Department of Mathematics, Michigan State University, MI, 48824, USA.
Department of Mathematics, Statistics, and Computer Science, University of Illinois at Chicago, Chicago, IL, 60607, USA.
Comput Biol Med. 2021 Apr;131:104264. doi: 10.1016/j.compbiomed.2021.104264. Epub 2021 Feb 22.
Coronavirus disease 2019 (COVID-19) caused by severe acute respiratory syndrome coronavirus 2 (SARS-CoV-2) has a worldwide devastating effect. Understanding the evolution and transmission of SARS-CoV-2 is of paramount importance for controlling, combating and preventing COVID-19. Due to the rapid growth in both the number of SARS-CoV-2 genome sequences and the number of unique mutations, the phylogenetic analysis of SARS-CoV-2 genome isolates faces an emergent large-data challenge. We introduce a dimension-reduced K-means clustering strategy to tackle this challenge. We examine the performance and effectiveness of three dimension-reduction algorithms: principal component analysis (PCA), t-distributed stochastic neighbor embedding (t-SNE), and uniform manifold approximation and projection (UMAP). By using four benchmark datasets, we found that UMAP is the best-suited technique due to its stable, reliable, and efficient performance, its ability to improve clustering accuracy, especially for large Jaccard distanced-based datasets, and its superior clustering visualization. The UMAP-assisted K-means clustering enables us to shed light on increasingly large datasets from SARS-CoV-2 genome isolates.

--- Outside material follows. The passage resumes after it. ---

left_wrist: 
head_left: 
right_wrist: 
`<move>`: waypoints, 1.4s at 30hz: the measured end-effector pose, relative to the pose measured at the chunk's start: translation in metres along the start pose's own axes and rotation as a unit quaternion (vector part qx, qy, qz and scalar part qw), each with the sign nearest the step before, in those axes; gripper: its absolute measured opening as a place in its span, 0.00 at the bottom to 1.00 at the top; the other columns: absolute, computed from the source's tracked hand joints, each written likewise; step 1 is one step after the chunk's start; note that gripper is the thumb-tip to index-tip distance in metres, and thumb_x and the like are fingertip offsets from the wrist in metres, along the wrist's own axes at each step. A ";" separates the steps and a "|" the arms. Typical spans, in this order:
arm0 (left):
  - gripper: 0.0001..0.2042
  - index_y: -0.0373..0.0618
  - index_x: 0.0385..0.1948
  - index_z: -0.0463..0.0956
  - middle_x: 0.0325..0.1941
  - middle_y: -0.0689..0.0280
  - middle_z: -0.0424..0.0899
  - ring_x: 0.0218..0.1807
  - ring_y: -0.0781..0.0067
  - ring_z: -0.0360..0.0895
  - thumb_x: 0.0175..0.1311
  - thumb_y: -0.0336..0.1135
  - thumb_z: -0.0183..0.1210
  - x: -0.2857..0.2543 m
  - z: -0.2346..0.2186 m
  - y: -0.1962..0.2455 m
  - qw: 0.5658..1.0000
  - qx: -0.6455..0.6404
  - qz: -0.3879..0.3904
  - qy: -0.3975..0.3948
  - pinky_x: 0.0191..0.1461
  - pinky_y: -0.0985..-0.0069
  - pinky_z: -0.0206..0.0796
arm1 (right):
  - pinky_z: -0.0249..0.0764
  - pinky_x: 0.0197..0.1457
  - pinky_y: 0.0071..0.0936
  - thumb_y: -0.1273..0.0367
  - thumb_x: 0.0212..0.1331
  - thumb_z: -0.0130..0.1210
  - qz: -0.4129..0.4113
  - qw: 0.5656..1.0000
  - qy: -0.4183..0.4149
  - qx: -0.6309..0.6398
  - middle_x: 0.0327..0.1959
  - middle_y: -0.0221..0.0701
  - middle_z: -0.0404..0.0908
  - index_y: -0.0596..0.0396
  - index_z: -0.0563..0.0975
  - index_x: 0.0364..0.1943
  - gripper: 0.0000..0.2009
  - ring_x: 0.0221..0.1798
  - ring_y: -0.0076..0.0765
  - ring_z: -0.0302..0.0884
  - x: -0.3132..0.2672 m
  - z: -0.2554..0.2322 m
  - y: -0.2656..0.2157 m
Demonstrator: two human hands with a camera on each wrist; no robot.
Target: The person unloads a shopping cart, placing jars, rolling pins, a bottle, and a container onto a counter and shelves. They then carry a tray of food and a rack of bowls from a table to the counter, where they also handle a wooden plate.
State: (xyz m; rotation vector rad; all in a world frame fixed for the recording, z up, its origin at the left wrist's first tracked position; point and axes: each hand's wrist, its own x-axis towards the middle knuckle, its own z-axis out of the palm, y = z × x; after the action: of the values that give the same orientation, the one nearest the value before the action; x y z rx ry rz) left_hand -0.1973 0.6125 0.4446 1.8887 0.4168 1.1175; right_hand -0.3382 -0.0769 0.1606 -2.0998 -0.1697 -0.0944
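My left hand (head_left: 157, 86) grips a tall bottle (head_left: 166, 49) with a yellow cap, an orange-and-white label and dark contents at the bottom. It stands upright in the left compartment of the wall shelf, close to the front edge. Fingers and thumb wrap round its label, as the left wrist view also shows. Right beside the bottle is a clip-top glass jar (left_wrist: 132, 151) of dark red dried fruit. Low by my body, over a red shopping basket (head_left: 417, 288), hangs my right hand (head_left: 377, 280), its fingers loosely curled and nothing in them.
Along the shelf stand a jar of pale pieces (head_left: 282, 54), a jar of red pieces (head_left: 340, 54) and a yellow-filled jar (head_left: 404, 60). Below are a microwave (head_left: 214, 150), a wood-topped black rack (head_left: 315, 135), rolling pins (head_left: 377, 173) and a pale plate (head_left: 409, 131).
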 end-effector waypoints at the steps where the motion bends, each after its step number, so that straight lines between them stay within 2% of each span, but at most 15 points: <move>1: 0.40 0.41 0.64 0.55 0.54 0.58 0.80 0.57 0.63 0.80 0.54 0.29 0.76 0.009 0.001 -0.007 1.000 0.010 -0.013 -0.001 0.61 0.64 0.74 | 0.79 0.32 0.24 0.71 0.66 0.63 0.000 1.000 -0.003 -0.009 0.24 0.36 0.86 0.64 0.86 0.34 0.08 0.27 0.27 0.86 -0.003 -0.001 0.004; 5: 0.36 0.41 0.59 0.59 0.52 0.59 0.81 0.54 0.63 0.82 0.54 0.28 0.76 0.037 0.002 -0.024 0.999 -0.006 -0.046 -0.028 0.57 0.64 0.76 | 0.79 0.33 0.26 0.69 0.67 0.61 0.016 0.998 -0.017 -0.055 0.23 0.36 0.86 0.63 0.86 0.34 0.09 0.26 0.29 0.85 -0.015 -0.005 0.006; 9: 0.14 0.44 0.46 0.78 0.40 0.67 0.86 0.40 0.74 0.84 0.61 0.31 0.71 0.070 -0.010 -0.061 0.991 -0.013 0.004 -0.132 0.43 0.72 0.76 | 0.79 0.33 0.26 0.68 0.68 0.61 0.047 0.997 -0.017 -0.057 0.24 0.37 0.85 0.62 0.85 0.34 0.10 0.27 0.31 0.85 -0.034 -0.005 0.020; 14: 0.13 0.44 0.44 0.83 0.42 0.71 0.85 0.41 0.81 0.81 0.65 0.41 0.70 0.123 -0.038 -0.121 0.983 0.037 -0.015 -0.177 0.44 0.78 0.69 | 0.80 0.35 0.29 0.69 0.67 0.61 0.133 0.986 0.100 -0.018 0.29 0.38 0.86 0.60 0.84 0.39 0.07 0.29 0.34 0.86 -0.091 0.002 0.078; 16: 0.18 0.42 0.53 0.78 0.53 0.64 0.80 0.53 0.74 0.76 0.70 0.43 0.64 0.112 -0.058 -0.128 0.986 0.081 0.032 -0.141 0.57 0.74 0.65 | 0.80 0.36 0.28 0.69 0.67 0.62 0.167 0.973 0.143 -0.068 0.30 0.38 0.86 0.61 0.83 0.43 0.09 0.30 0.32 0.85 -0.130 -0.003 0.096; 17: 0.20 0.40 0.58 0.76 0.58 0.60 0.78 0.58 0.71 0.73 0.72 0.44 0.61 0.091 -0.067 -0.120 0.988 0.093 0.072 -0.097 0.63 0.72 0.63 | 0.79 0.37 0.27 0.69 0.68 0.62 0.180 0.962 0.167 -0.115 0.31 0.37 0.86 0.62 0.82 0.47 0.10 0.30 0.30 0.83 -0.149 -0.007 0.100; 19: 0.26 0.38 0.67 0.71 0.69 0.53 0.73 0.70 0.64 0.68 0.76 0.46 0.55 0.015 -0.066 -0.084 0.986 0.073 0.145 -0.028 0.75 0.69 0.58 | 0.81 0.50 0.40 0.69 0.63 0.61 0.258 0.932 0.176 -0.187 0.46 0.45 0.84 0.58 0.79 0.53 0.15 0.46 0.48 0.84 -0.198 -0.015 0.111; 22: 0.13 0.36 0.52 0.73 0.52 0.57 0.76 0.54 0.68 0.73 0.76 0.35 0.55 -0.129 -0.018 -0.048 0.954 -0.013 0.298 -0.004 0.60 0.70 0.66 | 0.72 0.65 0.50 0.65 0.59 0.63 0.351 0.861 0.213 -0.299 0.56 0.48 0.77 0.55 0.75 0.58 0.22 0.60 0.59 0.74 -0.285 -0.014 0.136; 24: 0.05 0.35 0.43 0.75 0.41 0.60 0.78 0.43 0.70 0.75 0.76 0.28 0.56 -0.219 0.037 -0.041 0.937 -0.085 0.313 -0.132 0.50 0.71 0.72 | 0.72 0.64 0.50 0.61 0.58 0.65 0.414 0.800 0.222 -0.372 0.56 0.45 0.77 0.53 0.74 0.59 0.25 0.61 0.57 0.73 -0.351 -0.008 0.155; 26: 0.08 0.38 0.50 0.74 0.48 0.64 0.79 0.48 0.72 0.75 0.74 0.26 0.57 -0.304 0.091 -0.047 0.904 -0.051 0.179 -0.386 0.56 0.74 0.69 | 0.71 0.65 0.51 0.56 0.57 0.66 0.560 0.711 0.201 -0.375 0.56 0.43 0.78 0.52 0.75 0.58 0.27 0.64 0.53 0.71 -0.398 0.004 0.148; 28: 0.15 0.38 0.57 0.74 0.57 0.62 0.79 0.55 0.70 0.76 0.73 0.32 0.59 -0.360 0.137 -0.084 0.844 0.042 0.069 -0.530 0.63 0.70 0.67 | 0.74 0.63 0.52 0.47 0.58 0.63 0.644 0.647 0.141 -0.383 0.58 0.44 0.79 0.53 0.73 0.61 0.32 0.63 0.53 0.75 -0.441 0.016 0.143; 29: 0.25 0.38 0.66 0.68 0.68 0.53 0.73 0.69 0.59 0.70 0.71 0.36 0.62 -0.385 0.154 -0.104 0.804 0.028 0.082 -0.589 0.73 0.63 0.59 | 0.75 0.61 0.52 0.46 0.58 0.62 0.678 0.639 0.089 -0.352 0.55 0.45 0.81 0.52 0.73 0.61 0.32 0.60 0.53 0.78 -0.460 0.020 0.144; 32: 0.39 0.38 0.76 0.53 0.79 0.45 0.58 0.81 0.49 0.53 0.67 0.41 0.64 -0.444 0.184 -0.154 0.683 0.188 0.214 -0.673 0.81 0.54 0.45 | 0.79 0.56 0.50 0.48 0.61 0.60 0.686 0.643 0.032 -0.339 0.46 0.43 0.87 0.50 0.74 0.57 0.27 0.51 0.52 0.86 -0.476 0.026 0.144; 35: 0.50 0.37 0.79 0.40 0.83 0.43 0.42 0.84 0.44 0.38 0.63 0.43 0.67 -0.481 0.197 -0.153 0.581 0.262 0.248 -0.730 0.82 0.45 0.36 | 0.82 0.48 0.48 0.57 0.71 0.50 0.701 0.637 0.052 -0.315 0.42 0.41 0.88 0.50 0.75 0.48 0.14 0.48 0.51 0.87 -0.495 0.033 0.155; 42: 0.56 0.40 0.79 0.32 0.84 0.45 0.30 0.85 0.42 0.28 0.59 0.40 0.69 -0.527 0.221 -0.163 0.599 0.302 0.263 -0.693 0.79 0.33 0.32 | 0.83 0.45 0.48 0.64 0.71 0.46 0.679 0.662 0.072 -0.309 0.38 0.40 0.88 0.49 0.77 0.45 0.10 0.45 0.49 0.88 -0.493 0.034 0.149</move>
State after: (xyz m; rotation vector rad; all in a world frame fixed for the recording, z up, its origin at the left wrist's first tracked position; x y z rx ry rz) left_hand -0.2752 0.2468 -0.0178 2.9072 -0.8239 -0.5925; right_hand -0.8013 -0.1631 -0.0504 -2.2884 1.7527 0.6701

由严重急性呼吸系统综合症冠状病毒 2 型(SARS-CoV-2)引起的 2019 年冠状病毒病(COVID-19)在全球范围内具有破坏性影响。了解 SARS-CoV-2 的进化和传播对于控制、对抗和预防 COVID-19 至关重要。由于 SARS-CoV-2 基因组序列数量和独特突变数量的快速增长,对 SARS-CoV-2 基因组分离物的系统发育分析面临着新兴的大数据挑战。我们引入了一种降维 K-均值聚类策略来应对这一挑战。我们检验了三种降维算法的性能和有效性:主成分分析(PCA)、t 分布随机邻域嵌入(t-SNE)和一致流形逼近与投影(UMAP)。通过使用四个基准数据集,我们发现 UMAP 是最合适的技术,因为它具有稳定、可靠和高效的性能,能够提高聚类准确性,特别是对于大的基于 Jaccard 距离的数据集,并且具有优越的聚类可视化效果。UMAP 辅助的 K-均值聚类使我们能够揭示越来越大的 SARS-CoV-2 基因组分离物数据集。